How a Studio Session Helped Me Create a Sales Formula
Life really does imitate art—or at least my life as an artist has run parallel to my professional sales and sales consulting career in ways I could have never imagined. In fact, my sales formula was changed for the better because of a recording session.
When my band decided to record our album, we had a shoestring budget that we were extremely mindful of. (A team trying to maximize a limited budget to accomplish big things—sound familiar?) Since the studio was charging us by the day, we knew we had to make every minute count. We allocated money for three full days to record the album, with one day being dedicated to sound check and setting up our instruments.
Our band set out a goal to record eight tracks in two days. We knew that each song could possibly take between 8-10 takes, so based on that data, we figured we could potentially get eight usable tracks. Keep in mind, recording eight tracks takes most bands months to accomplish.
There were a lot of takeaways from the experience that made me the salesperson I am today. Here are some of them.
Practice Your Part—and Embrace Imperfections
In order to be able to hit our goal, every band member had to practice a lot on their own. For me, this meant running through songs until I had perfected them—and then practicing them even more. We couldn’t waste any time in the studio because time literally meant money.
But, not only did we have to have our parts down pat, we had to understand how our instrument affected the arrangement. This meant knowing our musical cues or not allowing a perceived mistake to ruin a take.
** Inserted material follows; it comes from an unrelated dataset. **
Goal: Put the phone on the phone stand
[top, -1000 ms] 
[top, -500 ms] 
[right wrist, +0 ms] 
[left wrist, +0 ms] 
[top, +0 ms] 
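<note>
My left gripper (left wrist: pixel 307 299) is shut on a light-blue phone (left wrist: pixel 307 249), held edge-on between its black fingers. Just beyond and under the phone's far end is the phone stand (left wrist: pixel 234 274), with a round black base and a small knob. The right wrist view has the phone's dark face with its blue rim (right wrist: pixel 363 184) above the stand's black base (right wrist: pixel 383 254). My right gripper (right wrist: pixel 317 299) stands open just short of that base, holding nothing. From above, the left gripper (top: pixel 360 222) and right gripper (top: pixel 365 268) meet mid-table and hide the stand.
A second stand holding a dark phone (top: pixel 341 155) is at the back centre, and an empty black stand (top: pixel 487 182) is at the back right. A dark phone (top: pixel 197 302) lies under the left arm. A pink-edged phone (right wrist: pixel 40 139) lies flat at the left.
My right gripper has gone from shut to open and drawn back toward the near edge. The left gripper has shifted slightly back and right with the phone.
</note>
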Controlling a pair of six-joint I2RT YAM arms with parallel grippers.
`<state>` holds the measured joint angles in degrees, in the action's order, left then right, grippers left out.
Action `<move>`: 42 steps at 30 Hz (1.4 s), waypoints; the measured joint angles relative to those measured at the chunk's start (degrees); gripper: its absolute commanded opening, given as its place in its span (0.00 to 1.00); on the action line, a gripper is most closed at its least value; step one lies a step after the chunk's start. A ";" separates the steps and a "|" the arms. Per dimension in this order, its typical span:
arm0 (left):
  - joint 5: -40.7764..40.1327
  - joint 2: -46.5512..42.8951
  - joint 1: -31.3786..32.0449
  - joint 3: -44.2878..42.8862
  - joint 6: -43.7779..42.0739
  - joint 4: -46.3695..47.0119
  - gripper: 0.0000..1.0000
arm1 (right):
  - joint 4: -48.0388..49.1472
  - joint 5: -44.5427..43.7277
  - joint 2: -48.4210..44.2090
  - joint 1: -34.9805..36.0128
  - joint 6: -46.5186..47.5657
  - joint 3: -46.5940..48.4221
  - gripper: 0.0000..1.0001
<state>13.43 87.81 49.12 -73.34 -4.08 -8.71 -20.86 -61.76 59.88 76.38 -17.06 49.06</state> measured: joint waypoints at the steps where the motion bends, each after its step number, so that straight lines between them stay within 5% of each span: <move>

In sales, it’s the same thing. Before a meeting, you need to know everything you can about a potential customer. You have to be prepared. This also means knowing which questions to ask to get the information you need to speed up the sales cycle. Like recording an album, sales is 90 percent preparation and 10 percent performance.
And, it’s realizing that you can’t control everything. I could drop a drumstick during a take, but I have to recover and keep going because it could be the guitarist’s take we use. During a meeting, there will be questions you couldn’t know the client would ask. You have to keep going and do your best to address it, and not let it throw you off your game.
The Vibe Matters
Our album was meant to replicate our live performances. So, our songs had to have that vibe. This meant that no matter how prepared we were, we would always improvise something so the song would have some originality and feel fresh.
Your sales pitch and deck has to be delivered to a client in a way that makes them feel like this is a conversation between you two, not some stump pitch where you just inserted their name into specific slides.
But, there’s more to the vibe than just the delivery. You only have a short amount of time in meetings to suss out whether or not the client and your company would have a good partnership. Are your products a good solution for their pain points? This matters, or else you’re just wasting time.
The Sales Formula it Created
Fortunately, our recording session not only proved to me that stretch goals are achievable, it helped me create a formula I used in sales and as a sales consultant:
- Set very clear objectives. This is critical because it allows everyone on your team to understand what they’re working toward.
- Get team involvement. A good song becomes great when all the pieces fit perfectly together. Your sales team needs to do that too. Remember, your team has a lot of talented people who all have different strengths, so if you involve everyone in the process, they can help you create objectives that are realistic stretch goals.
- Set how you measure the win. What does success look like? What does your team need to do to cross the finish line and consider it a win? You need to write it out and define it.
- Set lead measures. If you set a goal to get 10 sales by the end of the week, you need to have a game plan that can get you there. Based on your historical data, you know that your company needs to make 100 calls to book ten meetings. Your sales team has a 50 percent close rate from meetings. Therefore, you need to make 200 calls in a week to book 20 meetings and close 10 new clients. But, is that possible? You always have to factor in what your team can physically do. As a band, we knew we couldn’t get any more than eight tracks in two days of playing. It just wasn’t possible. So, eight tracks—while still a stretch goal—was possible.
Remember, figuring out what exactly are the actions in preparation and influence—or what you can do to influence the sale ahead of time—is how you get really aggressive goals and achieve them. It’s also how a band can record eight kick-ass tracks in two days without breaking the bank.